What you are asked to do
Look through the data below. Show each line where the string "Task" occurs.

Source records:
◇ ◇ ◇ ◇

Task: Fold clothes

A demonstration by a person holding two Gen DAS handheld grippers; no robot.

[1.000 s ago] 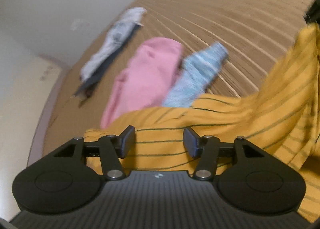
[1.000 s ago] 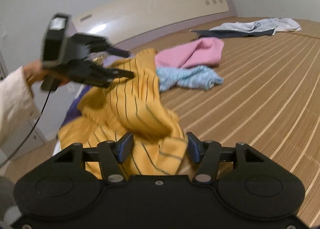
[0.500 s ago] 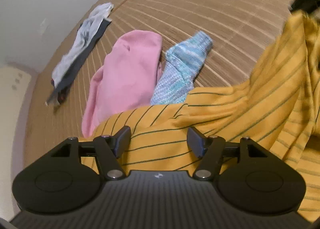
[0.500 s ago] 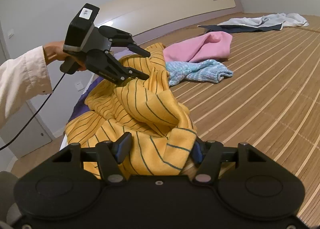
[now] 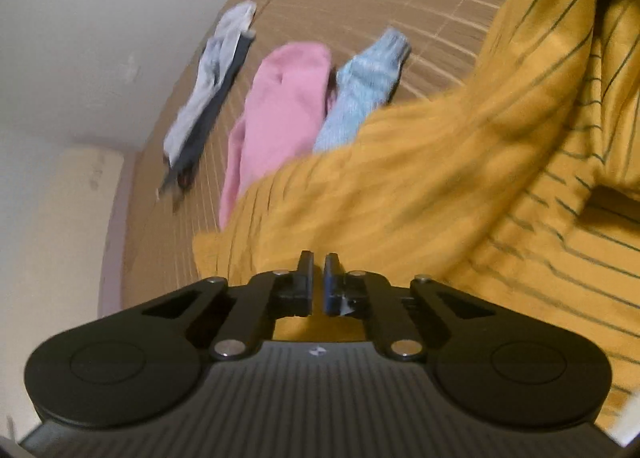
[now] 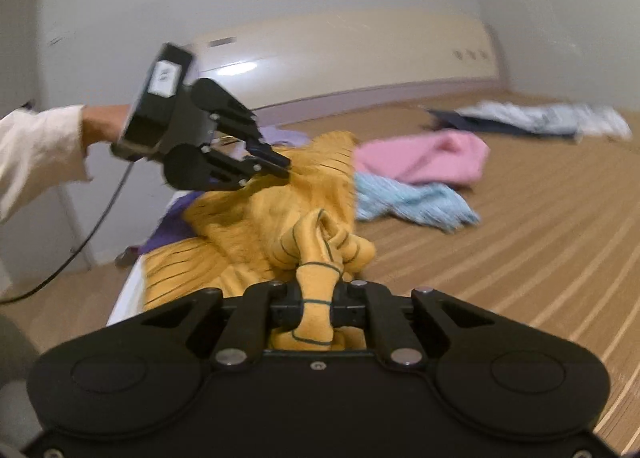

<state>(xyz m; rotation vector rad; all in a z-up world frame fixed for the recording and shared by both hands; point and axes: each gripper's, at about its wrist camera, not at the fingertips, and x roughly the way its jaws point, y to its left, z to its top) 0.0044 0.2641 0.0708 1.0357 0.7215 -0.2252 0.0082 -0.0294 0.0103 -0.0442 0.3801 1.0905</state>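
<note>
Across a wide bed covered by a tan striped mat (image 6: 540, 226) lie several clothes, and the biggest of them, a yellow shirt with thin dark stripes (image 5: 460, 178), is heaped at the mat's near edge and partly lifted off it. Beyond the shirt on the mat rest a pink garment (image 5: 280, 106), a light blue knitted piece (image 5: 360, 94) just beside it and touching the shirt's far edge, and farther off, well apart from the rest, a grey and dark garment (image 5: 208, 98) near the cream headboard (image 6: 340, 50). Under the shirt's left side a bit of purple cloth (image 6: 176, 218) shows. On the left of the right wrist view, a hand in a pale sleeve (image 6: 36, 154) holds the left gripper (image 6: 285, 166), whose tips sit at the raised top fold of the shirt; in its own view its jaws have just snapped nearly together, and blur hides whether any cloth is caught between them. Lower and nearer, the right gripper (image 6: 318, 306) has also just closed, and its jaws pinch a bunched, twisted fold of the yellow shirt.
</note>
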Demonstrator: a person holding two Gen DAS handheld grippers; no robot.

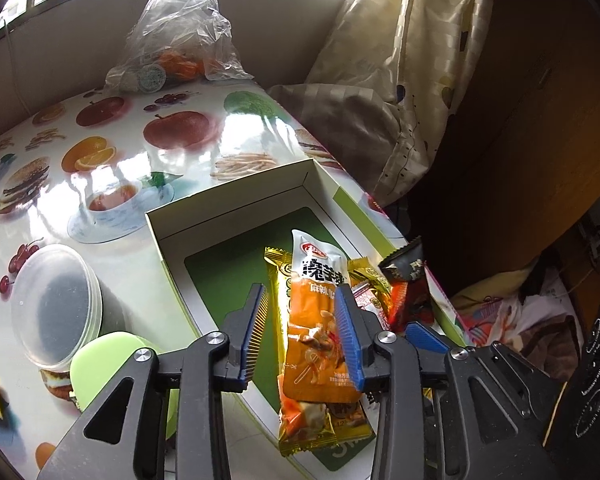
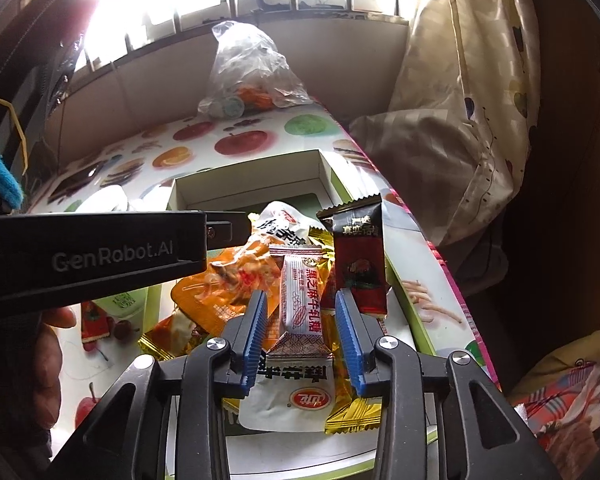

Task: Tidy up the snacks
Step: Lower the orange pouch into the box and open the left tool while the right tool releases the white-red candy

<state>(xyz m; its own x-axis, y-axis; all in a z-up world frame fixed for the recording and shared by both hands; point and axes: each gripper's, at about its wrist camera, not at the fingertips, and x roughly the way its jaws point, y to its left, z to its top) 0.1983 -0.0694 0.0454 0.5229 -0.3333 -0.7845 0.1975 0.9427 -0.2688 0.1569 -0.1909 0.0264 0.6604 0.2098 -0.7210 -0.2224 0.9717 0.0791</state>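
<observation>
We see our left gripper (image 1: 302, 332) hanging over the open white box (image 1: 228, 208), which sits on the fruit-print table (image 1: 112, 148). Its jaws stand partly open around an orange-and-white snack pack (image 1: 318, 320). The right blue pad (image 1: 348, 336) seems to touch the pack's edge, while a clear gap shows between the left pad and the pack, so we cannot tell whether the pack is gripped or simply lying in the box below. The pack lies lengthwise over a gold wrapper (image 1: 324, 432) on the box's green floor.

Our right gripper (image 2: 302, 338) is over the same pile at the near end of the box (image 2: 252, 168). Its jaws are open, with a white nougat candy (image 2: 300, 300) between them and gaps on both sides; nothing is clamped. Under the candy lies a white pouch (image 2: 288, 396) with a red logo, and a gold wrapper (image 2: 350, 412) lies just beside it. A black-and-red sachet (image 2: 360, 264) stands tilted against the box's right wall. The orange pack (image 2: 228, 284) lies left of the candy, under the left tool's black body.

Beside the box on the left stand a clear-lidded tub (image 1: 56, 308) and a pale green lid (image 1: 112, 364). A plastic bag (image 1: 180, 32) sits at the table's far edge.
</observation>
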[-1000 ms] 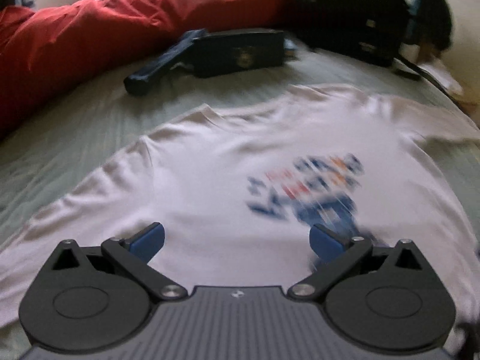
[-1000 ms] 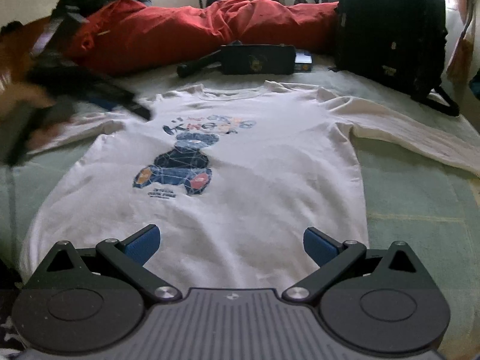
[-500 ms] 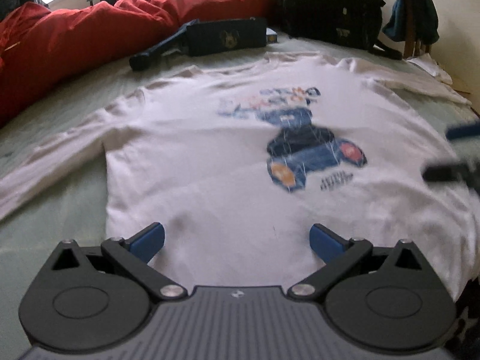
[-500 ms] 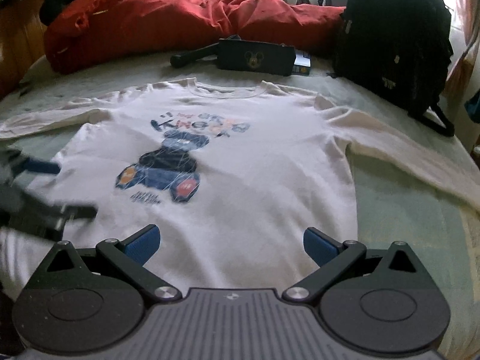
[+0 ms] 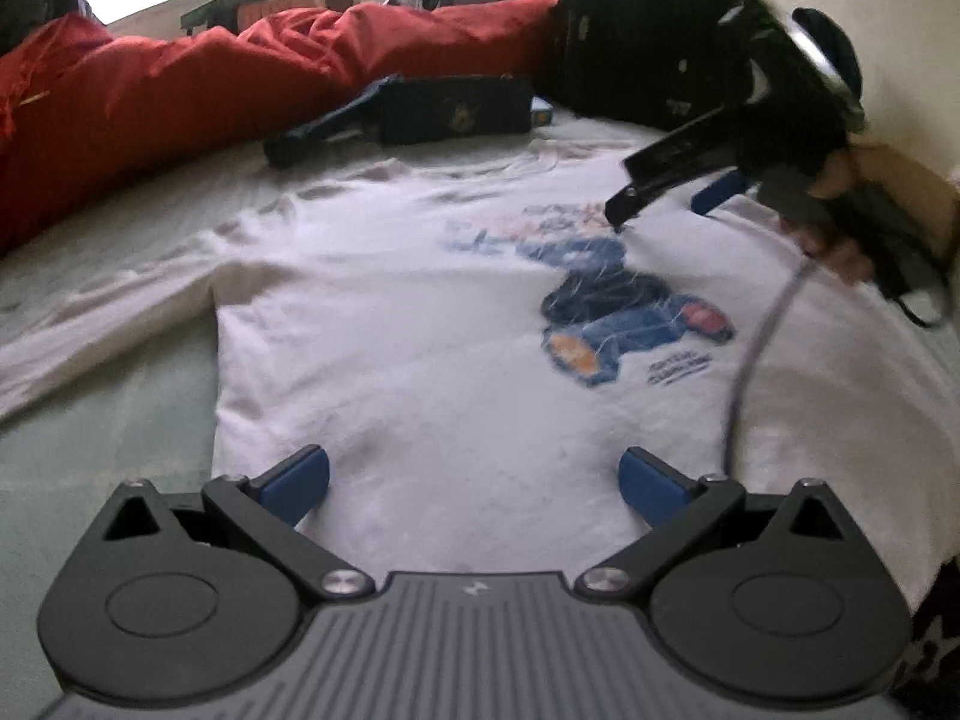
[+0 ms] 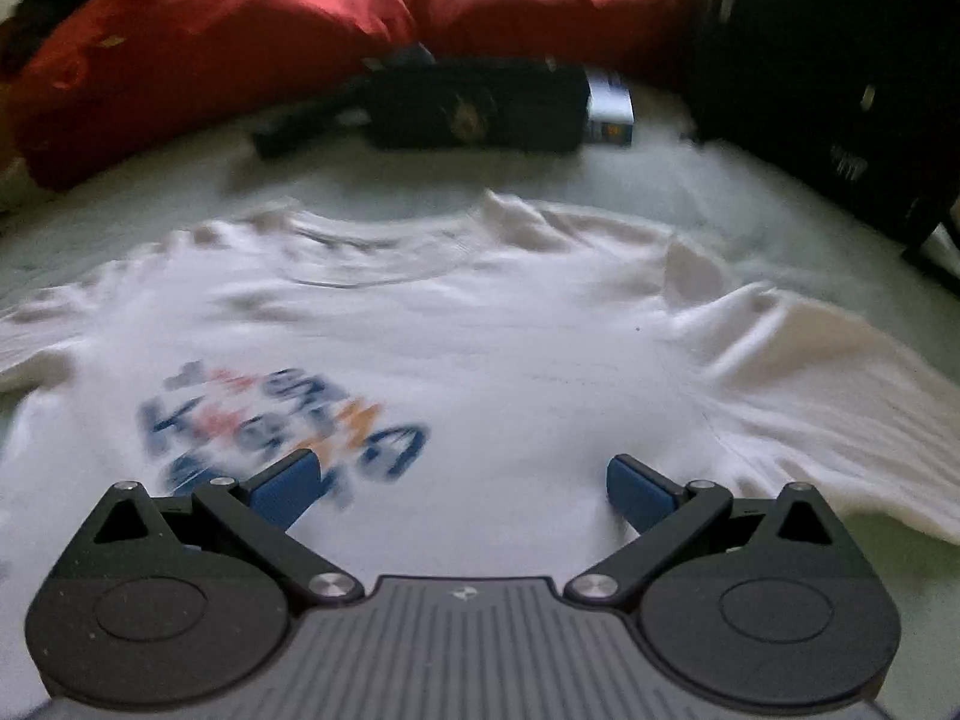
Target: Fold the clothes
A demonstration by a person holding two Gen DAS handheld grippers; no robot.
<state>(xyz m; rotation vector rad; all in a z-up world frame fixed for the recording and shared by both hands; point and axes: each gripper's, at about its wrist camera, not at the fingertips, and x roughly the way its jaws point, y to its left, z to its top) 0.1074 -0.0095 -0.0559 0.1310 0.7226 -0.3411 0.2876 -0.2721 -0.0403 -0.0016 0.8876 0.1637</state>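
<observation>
Both claws gape empty over white shirt; only left view shows right claw, hand

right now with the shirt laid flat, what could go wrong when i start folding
1. The black pouch and backpack lie close beyond the shirt's collar; a swung sleeve could catch them.
2. The right gripper is open low over the print, so it may pinch too little cloth or both layers.
3. The shoulder is wrinkled; folding now may set creases.
</observation>
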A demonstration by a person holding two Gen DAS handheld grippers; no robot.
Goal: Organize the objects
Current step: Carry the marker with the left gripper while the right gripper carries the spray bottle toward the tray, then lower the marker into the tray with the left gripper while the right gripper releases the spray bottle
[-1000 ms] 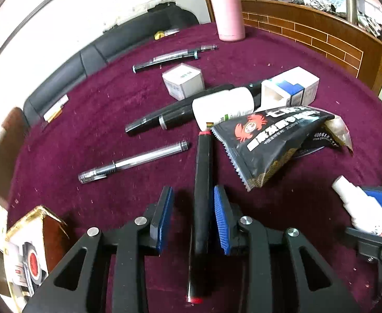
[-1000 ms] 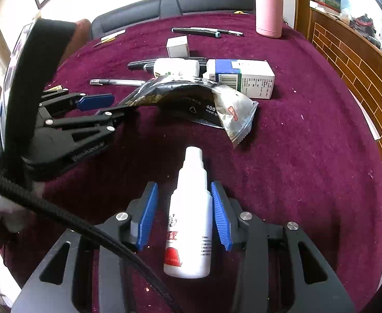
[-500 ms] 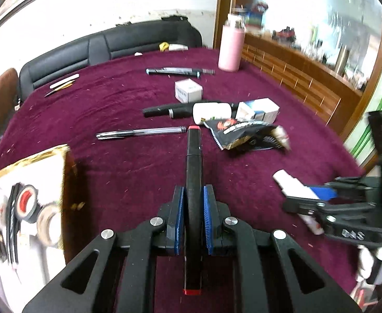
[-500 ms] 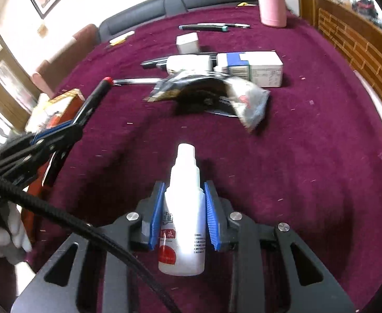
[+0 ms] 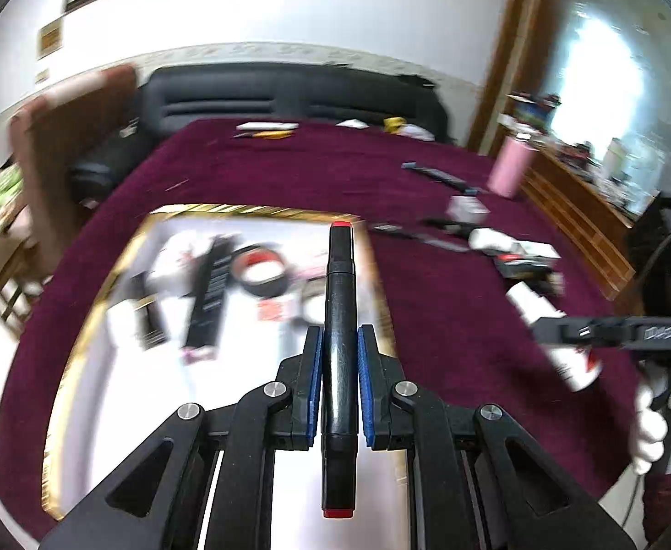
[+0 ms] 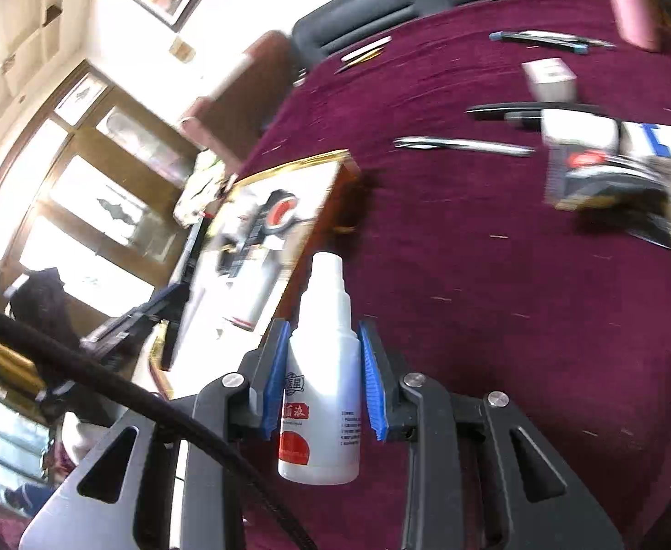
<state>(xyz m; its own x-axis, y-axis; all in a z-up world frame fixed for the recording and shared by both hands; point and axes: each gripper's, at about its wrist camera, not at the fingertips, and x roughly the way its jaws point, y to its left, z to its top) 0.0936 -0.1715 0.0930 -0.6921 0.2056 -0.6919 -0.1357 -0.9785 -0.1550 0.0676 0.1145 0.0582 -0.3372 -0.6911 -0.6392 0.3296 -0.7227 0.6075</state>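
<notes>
My left gripper (image 5: pixel 340 339) is shut on a black marker (image 5: pixel 340 284) with red ends, held lengthwise between the blue pads. The marker hangs over a gold-rimmed box (image 5: pixel 253 210) whose white inside holds tape rolls and dark sticks. My right gripper (image 6: pixel 322 334) is shut on a white squeeze bottle (image 6: pixel 324 366) with a red label, above the maroon tablecloth just right of the same box (image 6: pixel 298 162). In the left wrist view the bottle (image 5: pixel 530 302) shows at the right, in the other gripper. The left gripper's dark fingers (image 6: pixel 152 307) show blurred beyond the box.
Further along the table lie a silver pen (image 6: pixel 463 144), black pens, a small white box (image 6: pixel 548 75), a blue and white carton (image 6: pixel 656 137) and a black snack packet (image 6: pixel 610 178). A pink flask (image 5: pixel 511 169) stands at the back right. A black sofa (image 5: pixel 289 96) and a brown chair (image 5: pixel 60 137) border the table.
Both grippers closed on their objects and lifted them off the cloth. The left swung left with the marker until it is over the box; the right followed with the bottle toward the box.
</notes>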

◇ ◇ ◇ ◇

Written response
Task: Fold clothes
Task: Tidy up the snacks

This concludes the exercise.